We need to curb our anger our hatred…the violence we inflict upon ourselves and one and other…and we can’t do that with methods that are just not working. While I hail Scarlett’s journey to try to make the world a better place with The Choose Love Foundation, I hope that it goes beyond just preaching that all we have to do is love each other “more” (she does talk of “programs,” but I don’t know what those programs are). We need to understand what is going on that all of a sudden more kids and adults are going into schools and killing each other. Why the sudden epidemic? Why schools? I remember no such instances (not one) from my youth. What has changed and why? We need to develop new methods to combat these kinds of disturbed acts. It’s not just a matter of “choosing” love over violence…it’s also about understanding where the underlying anger and violence are coming from and dealing with them. Stomping anything down—even with love—does not rid one of the problem. It merely compresses it. And as we should all know, with compression comes heat and with heat…explosions. Exploring and understanding reincarnation can be one useful tool in an arsenal of tools. From what I’ve learned, once many grow to quantify and understand their problems…understand why they might feel one way or the other, or from where their problems originate…the problems become manageable. Yes, there are always exceptions, and no, reincarnational theory is not a cure-all, but if such issues arise early in life with no apparent starting point in the current life, where else do you—can you—turn? Sure, possibly genetics, but I feel genetics can also be tied to reincarnation, and I’ve read (in more than one, non-metaphysical, source) that actual genetics can be changed within an individual without so-called scientific (invasive) manipulation.

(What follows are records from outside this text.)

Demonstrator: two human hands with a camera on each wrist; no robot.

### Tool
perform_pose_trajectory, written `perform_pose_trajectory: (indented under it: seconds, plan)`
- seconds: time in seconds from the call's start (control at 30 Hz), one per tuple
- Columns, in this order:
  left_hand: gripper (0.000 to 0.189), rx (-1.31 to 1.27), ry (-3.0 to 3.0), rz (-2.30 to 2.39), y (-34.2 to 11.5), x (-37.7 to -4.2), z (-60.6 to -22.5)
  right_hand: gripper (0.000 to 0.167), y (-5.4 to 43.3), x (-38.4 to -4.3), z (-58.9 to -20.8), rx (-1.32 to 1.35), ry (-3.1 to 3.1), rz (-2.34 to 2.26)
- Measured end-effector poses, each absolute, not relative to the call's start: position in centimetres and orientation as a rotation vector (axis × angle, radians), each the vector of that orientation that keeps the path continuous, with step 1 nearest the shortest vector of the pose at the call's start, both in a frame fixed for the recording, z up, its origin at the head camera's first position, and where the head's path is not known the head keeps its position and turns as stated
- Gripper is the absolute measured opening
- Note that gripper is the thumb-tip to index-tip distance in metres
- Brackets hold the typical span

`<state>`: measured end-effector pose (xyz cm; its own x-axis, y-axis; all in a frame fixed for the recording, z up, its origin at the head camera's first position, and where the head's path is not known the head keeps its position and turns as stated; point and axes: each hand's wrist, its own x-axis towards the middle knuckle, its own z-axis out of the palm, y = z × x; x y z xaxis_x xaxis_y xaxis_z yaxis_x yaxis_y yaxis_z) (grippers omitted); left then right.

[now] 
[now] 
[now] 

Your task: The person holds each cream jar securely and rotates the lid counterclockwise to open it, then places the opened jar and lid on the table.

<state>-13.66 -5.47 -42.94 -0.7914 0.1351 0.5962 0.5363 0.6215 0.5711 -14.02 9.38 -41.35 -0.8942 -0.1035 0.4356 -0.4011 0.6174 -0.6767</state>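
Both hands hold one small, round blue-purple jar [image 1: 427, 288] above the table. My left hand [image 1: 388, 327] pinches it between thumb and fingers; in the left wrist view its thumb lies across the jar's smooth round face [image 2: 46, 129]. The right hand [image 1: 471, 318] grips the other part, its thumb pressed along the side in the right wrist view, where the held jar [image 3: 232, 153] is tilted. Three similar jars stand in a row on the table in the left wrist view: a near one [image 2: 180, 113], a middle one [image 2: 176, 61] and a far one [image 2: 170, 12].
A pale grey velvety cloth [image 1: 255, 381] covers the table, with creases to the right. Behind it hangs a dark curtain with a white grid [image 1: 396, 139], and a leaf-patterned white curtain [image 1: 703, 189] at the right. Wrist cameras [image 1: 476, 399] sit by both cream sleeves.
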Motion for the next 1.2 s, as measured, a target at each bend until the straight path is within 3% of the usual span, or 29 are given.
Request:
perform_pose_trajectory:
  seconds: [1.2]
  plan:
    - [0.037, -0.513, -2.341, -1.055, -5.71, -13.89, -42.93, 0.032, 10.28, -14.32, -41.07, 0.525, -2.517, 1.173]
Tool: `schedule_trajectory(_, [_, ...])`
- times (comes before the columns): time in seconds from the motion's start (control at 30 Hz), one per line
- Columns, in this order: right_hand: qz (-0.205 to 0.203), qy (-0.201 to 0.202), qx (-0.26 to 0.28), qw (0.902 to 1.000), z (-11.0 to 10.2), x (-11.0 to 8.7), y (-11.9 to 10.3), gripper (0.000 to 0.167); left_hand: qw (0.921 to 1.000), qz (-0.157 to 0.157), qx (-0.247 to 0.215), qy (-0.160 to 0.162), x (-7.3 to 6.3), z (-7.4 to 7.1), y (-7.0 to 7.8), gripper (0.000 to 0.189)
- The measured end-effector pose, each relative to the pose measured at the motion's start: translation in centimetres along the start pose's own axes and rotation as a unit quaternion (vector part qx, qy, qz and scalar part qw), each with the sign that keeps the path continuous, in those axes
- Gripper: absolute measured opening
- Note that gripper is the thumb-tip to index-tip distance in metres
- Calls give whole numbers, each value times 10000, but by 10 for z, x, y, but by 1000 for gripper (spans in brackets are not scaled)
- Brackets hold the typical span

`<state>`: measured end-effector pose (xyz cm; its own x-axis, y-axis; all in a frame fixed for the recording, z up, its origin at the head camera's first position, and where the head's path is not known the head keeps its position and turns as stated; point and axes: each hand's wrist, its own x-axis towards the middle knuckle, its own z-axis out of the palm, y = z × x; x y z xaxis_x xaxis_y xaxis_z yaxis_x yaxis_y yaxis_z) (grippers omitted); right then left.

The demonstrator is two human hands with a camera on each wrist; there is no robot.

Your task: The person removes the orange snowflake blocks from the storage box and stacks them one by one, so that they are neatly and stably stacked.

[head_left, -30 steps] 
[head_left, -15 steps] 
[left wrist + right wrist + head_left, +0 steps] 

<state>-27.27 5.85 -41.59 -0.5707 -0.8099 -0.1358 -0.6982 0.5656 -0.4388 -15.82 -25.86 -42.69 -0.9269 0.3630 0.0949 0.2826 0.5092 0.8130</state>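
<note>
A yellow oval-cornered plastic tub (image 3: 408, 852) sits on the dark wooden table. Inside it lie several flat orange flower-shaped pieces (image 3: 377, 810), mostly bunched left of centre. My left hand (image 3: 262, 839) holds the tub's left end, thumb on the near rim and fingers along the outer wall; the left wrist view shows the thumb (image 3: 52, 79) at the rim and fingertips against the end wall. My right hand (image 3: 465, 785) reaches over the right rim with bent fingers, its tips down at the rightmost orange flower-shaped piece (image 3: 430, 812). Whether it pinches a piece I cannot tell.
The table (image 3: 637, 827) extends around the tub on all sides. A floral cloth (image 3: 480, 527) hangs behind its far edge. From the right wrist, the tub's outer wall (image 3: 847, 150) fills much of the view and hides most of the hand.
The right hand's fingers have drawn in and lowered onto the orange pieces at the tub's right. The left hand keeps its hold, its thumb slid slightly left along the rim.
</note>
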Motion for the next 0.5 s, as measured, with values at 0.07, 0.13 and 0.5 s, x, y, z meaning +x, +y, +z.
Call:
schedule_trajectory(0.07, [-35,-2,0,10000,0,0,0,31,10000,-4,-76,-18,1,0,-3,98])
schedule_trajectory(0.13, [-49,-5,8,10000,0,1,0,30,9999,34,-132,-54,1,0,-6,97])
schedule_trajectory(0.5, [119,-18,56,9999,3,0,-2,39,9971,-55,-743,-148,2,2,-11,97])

There are many Whys…many of which I certainly don’t have answers to…but in looking to Jesse’s helmeted picture, I see more than a “mere” six year old involved in saving those nine others…there was a man…a soldier, from another time…who briefly visited our existence to help those who survived to survive. I mean he stood up to the shooter and did not run. Faced him. Why more—why Miss Soto—were not saved gets into deeper metaphysical considerations, upon which there are many books written….
Reincarnation is not just a party discussion (and there has been actual serious research performed on the subject), but a very real possibility that can help us better understand ourselves and be put to use in bettering not only our current lives…but all of our lives.
I salute you, Jesse McCord Lewis. Thank you for performing your mission. You were, indeed, a boy who’d been brave.